Provided data =

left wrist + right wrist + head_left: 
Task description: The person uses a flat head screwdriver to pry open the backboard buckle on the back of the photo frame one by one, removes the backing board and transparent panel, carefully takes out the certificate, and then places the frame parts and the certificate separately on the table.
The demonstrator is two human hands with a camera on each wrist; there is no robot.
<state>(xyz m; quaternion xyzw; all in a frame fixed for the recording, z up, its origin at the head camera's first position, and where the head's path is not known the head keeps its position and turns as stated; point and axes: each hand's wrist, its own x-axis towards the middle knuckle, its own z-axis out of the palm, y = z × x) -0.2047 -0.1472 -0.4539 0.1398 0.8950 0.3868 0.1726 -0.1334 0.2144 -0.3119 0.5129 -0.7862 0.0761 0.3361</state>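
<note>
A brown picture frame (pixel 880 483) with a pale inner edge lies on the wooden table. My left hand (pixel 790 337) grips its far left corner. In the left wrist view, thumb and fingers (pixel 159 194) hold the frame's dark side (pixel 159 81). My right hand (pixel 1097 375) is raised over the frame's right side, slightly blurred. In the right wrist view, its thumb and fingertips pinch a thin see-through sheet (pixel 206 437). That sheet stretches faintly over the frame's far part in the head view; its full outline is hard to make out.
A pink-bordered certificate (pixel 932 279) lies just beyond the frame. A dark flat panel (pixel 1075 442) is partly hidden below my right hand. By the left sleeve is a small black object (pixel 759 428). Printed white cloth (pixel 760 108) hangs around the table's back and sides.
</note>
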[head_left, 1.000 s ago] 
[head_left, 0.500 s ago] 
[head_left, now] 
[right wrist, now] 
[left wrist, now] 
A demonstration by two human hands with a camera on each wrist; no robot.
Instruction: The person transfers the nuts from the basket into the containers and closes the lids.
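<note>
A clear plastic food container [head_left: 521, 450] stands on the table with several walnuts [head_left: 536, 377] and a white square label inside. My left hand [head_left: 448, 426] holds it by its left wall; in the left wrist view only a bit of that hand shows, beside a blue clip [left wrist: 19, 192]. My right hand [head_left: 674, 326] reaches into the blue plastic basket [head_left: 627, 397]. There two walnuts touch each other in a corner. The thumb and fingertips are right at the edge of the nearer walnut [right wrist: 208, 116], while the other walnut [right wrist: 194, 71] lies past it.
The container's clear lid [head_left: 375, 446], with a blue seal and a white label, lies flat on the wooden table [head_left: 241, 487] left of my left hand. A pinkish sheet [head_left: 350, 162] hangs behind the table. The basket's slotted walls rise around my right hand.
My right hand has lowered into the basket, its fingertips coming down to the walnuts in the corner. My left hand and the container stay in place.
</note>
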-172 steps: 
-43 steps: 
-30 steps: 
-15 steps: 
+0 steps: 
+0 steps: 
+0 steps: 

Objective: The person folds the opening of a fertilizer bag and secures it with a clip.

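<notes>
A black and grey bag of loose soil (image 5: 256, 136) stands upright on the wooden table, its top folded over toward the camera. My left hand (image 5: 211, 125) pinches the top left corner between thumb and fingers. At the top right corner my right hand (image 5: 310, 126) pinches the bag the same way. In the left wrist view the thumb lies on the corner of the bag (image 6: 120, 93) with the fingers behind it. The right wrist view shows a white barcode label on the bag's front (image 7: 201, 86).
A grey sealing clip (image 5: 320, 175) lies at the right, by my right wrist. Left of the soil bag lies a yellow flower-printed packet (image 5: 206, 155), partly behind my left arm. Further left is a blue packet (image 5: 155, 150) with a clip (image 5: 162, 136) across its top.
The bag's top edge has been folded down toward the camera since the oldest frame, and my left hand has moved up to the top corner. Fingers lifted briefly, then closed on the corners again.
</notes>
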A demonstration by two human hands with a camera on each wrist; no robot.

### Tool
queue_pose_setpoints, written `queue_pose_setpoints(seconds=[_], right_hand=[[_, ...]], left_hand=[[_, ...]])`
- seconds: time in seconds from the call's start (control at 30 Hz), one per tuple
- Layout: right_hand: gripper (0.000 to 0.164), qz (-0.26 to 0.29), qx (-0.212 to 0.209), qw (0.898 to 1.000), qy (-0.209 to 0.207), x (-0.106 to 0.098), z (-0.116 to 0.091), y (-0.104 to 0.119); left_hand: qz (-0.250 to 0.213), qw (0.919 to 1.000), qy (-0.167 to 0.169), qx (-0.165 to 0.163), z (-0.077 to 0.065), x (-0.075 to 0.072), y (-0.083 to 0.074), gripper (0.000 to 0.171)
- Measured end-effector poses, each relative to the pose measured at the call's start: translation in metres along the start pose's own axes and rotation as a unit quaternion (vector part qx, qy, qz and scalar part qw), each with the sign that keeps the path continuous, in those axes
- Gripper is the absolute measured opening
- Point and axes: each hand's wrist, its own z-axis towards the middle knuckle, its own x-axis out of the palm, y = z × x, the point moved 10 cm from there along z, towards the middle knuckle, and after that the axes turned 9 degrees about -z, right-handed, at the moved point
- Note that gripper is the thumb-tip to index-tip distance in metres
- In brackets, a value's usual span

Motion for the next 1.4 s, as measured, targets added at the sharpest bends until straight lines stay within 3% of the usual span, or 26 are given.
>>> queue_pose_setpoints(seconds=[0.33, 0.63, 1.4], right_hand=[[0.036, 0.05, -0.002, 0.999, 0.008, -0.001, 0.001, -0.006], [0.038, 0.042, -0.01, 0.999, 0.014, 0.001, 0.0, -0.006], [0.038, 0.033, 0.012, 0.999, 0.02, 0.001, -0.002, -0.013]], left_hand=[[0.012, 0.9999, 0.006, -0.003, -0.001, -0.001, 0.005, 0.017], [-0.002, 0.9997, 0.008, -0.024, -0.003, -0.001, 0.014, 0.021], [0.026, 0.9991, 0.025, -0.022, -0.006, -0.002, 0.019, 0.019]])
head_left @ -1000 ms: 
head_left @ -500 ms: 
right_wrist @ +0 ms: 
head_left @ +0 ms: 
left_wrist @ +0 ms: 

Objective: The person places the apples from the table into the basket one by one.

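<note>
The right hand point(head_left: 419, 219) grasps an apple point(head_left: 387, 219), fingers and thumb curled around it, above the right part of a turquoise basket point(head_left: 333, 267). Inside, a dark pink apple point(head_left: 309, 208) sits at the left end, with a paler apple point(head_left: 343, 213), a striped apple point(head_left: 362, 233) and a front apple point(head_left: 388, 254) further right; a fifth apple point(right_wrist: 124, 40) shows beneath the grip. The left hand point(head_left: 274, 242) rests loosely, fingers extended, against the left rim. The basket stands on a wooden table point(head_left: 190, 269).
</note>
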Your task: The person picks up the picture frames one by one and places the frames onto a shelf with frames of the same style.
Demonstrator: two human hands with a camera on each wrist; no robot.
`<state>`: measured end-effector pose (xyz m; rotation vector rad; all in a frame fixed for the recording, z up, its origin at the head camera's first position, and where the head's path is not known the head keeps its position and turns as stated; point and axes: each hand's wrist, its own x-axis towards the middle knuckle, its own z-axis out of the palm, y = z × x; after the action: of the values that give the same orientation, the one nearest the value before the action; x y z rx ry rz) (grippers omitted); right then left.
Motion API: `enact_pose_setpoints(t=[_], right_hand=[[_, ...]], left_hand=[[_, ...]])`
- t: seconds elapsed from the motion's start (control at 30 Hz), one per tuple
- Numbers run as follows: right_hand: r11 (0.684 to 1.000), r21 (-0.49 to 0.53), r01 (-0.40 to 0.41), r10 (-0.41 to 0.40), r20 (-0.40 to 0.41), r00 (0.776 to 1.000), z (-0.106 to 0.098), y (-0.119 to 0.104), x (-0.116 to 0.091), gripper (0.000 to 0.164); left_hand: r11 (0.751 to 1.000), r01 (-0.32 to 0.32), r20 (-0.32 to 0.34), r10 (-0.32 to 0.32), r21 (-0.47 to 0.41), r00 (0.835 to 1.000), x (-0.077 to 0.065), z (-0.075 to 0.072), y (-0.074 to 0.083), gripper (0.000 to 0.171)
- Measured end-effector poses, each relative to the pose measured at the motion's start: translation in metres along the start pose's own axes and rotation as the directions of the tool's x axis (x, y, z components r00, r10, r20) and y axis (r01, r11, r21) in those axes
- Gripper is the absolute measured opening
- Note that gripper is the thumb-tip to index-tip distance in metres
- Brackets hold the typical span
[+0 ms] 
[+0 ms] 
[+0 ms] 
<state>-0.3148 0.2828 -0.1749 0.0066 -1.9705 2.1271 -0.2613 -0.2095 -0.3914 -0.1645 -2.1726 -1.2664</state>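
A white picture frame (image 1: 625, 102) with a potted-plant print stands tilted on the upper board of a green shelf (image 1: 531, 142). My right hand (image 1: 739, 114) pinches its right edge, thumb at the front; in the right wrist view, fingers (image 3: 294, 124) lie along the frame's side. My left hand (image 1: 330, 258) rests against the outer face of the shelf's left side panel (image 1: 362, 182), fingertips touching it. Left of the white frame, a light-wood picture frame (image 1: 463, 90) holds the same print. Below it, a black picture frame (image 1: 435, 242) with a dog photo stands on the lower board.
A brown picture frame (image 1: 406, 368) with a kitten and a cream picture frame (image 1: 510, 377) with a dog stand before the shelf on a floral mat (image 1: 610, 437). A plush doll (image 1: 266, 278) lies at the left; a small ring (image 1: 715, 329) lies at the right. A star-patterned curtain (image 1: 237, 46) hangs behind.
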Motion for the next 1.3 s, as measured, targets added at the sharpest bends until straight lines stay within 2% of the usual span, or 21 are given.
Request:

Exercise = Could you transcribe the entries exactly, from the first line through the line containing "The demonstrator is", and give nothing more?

Answer area =
left wrist + right wrist + head_left: 
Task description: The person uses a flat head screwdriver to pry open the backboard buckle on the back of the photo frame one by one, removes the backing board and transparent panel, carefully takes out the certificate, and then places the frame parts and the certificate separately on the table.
The demonstrator is two human hands with a camera on each wrist; there is no robot.

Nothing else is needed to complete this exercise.